Ruboxistaurin

Ruboxistaurin (LY333531) HCl is a β-specific protein kinase C inhibitor. It competitively and reversibly inhibits PKCβ1 and PKCβ2 with IC50 values of 4.7 and 5.9 nM respectively.

LY333531 strikingly decreases the chance of HUVEC survival and the effect of LY333531 on apoptotic cell death in HUVEC significantly increases compared with the AGEs group. Blockade of PKC-beta up-regulates the expression of Bax and Bad proteins and down-regulates the expression of Bcl-2 protein. Moreover, LY333531 reduces the ratio of Bcl-2/Bax. LY333531 can further prompt AGEs-induced endothelial cells apoptosis. The increased expression of Bax, Bad and decreased expression of Bcl-2 and Bcl-2/Bax ratio are associated with the apoptotic process[3].

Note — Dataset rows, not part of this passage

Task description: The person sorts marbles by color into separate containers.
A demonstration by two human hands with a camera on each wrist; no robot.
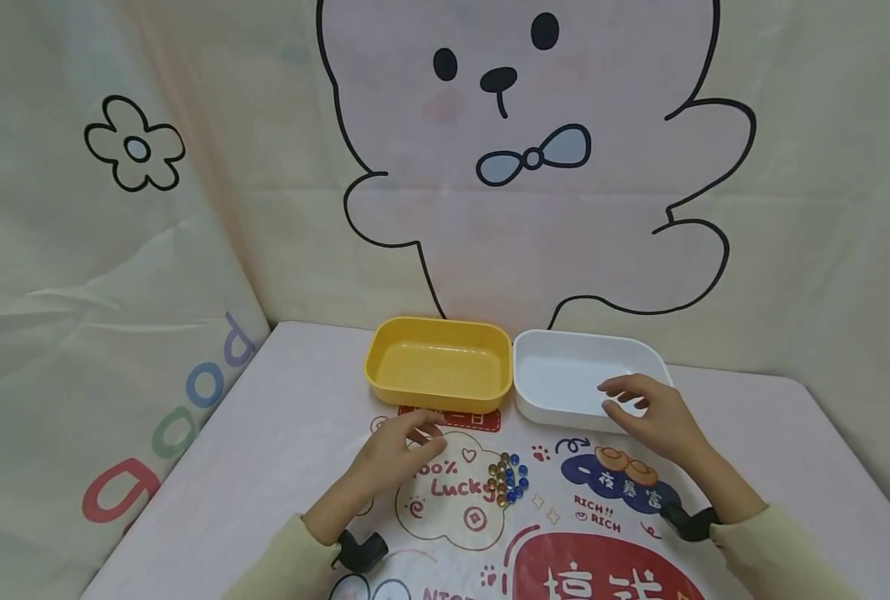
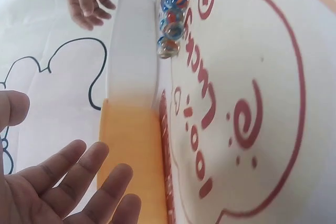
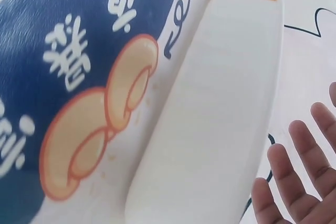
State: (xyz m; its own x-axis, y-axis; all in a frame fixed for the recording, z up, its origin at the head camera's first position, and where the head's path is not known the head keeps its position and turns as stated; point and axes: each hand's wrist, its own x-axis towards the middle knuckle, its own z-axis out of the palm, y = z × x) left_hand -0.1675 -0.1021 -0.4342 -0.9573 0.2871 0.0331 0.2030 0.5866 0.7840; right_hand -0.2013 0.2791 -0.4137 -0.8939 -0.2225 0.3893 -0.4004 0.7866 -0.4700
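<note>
My left hand (image 1: 396,454) hovers over the table in front of the yellow tray (image 1: 437,396), its fingers relaxed and holding nothing. In the left wrist view its fingers (image 2: 79,182) are spread apart. My right hand (image 1: 655,412) hangs over the right part of the white tray (image 1: 557,408), fingers loosely bent, nothing between them. A cluster of blue and amber glass marbles (image 1: 512,482) lies on the table between the two hands, nearer the left one. The marbles (image 2: 172,24) touch one another in the left wrist view.
Both trays stand side by side at the back of the table (image 1: 325,358), against a cloth backdrop (image 1: 505,250) with a cartoon bear. Printed words and pictures cover the table's cloth. Dark straps (image 1: 362,552) circle both wrists.
</note>
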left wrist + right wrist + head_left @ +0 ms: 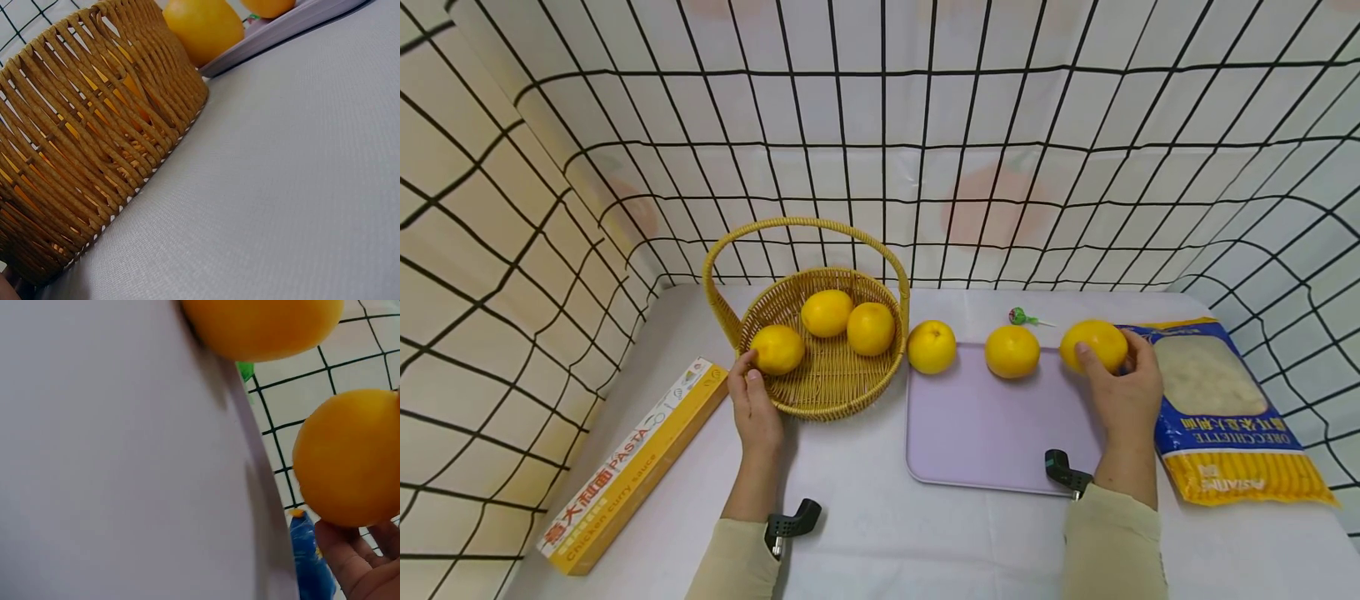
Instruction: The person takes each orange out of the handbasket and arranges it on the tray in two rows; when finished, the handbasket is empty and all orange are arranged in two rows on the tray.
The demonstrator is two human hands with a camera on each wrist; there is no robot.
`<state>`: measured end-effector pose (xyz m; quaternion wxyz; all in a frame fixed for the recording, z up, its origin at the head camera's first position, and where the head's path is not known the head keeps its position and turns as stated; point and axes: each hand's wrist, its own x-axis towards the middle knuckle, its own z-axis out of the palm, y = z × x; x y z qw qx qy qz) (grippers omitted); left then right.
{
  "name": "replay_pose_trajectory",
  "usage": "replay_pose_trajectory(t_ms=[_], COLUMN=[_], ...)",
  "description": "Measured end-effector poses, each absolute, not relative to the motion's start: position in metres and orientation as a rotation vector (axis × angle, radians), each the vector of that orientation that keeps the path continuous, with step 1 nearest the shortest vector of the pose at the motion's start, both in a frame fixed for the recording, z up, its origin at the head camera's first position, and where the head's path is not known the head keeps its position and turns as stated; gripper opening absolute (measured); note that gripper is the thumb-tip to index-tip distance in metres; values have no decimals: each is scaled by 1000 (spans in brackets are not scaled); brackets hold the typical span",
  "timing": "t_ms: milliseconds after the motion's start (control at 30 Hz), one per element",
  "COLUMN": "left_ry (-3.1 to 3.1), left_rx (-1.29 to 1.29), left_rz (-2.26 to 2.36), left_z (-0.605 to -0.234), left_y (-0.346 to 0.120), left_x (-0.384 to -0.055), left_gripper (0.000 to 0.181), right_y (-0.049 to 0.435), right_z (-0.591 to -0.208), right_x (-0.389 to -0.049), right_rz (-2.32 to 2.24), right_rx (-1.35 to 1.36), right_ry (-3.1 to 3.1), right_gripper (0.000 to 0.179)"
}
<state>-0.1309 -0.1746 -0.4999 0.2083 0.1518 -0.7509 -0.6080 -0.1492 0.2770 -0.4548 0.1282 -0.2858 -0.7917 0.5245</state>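
My right hand (1123, 383) holds an orange (1094, 347) between thumb and fingers at the far right corner of a lilac tray (985, 433). In the right wrist view, that orange (353, 459) sits beyond the tray's edge. My left hand (758, 412) grips the near left rim of a wicker basket (827, 379), fingertips at the rim; the left wrist view shows little of the hand. Inside the basket lie three oranges (870, 328). Another orange (932, 347) rests beside the basket at the tray's far left corner, and one more (1012, 351) on the tray's far edge.
A long yellow pasta box (636, 467) lies left of the basket. Right of the tray is a blue and yellow pasta bag (1232, 408). A green-wrapped lollipop (1022, 317) lies behind the tray. Black wire grid (883, 150) encloses the back and sides.
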Motion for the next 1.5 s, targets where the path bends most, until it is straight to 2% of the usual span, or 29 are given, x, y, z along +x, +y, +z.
replay_pose_trajectory(t_ms=[567,833,1167,1500], left_ry=[-2066,-2063,-2068,-2063], left_rx=[386,401,406,391], left_rz=[-1673,-1682,-1688,-1684], left_z=[-500,-501,-503,-500], left_y=[-174,-174,-176,-174], left_x=[-129,-129,-130,-130], left_gripper=[43,42,42,42], right_y=[285,280,281,276], right_z=[-470,-471,-470,-459], right_x=[-157,-156,-158,-153], right_rz=[1580,1578,1609,1494], right_rx=[-964,-967,-951,-897], right_ry=[-2337,-2299,-2336,-2303], right_gripper=[78,75,83,75])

LY333531 treatment (for a duration of 4 weeks) prevents excessive PKCb2 activation and attenuates cardiac diastolic dysfunction in rats with streptozotocin-induced diabetes. LY333531 suppresses the decreased expression of myocardial NO, Cav-3, phosphorylated (p)-Akt, and p-eNOS and also mitigates the augmentation of O2-, nitrotyrosine, Cav-1, and iNOS expression[2].

[1] Jirousek MR, et al. J Med Chem. 1996, 39(14):2664-71. [2] Lei S, et al. Diabetes. 2013, 62(7):2318-28. [3] Wang SS, et al. Pharmazie. 2011, 66(11):881-7.